思ったほど、「最高の1話術!」というのを拾えなかったので、漫画読むのが得意な人は、同じことやってみてください。感じたことをまとめてみると…。

  1. これまでのジャンプ漫画の中では新しい「逃げる」というテーマ選択。
  2. 北条時行という有名でない歴史上の人物のピックアップ。
  3. 8歳という年齢設定と、主人公の環境の激変により、読者の「応援」という気持ちを刺激させる。
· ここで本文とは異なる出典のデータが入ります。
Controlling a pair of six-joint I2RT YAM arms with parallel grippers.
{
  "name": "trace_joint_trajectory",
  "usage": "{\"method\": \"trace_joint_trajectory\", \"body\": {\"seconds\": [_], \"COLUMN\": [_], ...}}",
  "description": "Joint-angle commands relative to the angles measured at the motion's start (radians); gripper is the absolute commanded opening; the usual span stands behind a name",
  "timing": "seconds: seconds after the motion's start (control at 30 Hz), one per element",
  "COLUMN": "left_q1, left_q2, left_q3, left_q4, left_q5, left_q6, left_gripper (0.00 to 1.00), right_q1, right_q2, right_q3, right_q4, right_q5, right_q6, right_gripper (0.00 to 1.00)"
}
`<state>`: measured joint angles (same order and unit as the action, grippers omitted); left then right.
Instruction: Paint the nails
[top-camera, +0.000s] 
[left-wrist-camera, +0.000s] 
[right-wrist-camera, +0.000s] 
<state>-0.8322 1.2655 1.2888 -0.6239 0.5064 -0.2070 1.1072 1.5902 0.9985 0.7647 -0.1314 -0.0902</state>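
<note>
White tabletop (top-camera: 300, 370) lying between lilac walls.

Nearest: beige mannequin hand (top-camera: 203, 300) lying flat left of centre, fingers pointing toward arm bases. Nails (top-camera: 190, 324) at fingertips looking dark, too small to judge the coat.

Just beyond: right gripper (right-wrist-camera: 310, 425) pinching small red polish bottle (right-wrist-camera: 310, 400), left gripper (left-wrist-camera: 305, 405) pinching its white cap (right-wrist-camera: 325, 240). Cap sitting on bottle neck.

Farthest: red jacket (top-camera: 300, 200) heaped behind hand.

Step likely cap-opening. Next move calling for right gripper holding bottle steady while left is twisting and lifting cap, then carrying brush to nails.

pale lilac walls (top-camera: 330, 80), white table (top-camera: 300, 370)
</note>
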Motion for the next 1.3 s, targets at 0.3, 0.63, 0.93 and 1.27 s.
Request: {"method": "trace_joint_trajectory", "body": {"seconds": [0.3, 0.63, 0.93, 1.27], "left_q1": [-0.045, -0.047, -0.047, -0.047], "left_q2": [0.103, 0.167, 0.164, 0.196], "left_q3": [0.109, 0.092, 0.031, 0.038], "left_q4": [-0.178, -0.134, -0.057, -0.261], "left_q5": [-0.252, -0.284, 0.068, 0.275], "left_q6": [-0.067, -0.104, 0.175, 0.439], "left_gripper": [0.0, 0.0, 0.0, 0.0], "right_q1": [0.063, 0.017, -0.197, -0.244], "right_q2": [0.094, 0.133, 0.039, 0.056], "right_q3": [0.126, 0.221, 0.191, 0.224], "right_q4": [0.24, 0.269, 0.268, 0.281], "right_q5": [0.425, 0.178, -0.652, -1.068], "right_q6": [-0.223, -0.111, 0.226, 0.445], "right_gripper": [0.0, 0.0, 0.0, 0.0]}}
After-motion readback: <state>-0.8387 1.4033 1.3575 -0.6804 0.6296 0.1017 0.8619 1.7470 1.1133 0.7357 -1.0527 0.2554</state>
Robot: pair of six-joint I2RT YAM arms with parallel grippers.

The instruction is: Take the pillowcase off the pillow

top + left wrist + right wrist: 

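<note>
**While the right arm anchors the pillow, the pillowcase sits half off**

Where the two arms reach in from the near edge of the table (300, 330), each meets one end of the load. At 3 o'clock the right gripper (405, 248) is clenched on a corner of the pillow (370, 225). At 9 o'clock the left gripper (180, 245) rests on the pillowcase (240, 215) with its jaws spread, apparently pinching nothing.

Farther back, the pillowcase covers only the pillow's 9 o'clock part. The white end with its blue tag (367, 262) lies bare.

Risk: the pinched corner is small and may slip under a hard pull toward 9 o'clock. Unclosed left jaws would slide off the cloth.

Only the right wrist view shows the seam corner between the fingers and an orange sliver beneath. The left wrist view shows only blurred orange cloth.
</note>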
最近のジャンプトレンドと読者の中年化の延長線上に登場した主人公と言えるかもしれない。
  4. 歴史もんというハードルの高さを埋める努力。
  5. 諏訪頼重がギャグ要素満載で、シリアス一辺倒にしない。
  6. 英雄とまで呼ばれる、魅力的なラスボスの登場と、主人公の特性との対比。
  7. 「2年後」という物語の終着点と、諏訪頼重のロードマップにより、物語迷子の可能性を減らし、「どう終わるか」というのは、ジャンプ読者の安心感につながる。

暗殺教室が殺せんせーの未知なる正体に近づいていく物語だとするなら、「逃げ上手の若君」は、検索すればネタバレしちゃう史実だから、1話の描き方が違うのかもしれない。

また、魔人探偵脳噛ネウロも、暗殺教室も、テコ入れなしで作者の予定通りに連載を終了させたという逸話があるので、逃げ上手の若君も、最終回から逆算された1話なんじゃないかと思います。

分析するならば、暗殺教室の方が連載1話術が多いのじゃないか?と思ったりもしましたが、逃げ上手の若君、楽しみです。月曜日の楽しみが増しました。ましまし。

関連記事。

そもそもアンケート的にライバル作品が減るのを待ってから、新連載が始動したのじゃないか?という邪推もあり、そのあたりのことを以下の記事で書いてました。

yarukimedesu.hatenablog.com

多分、「逃げ上手」を打ち切るに追い込むほどの人気作品は、そうそうは出てこないと思います。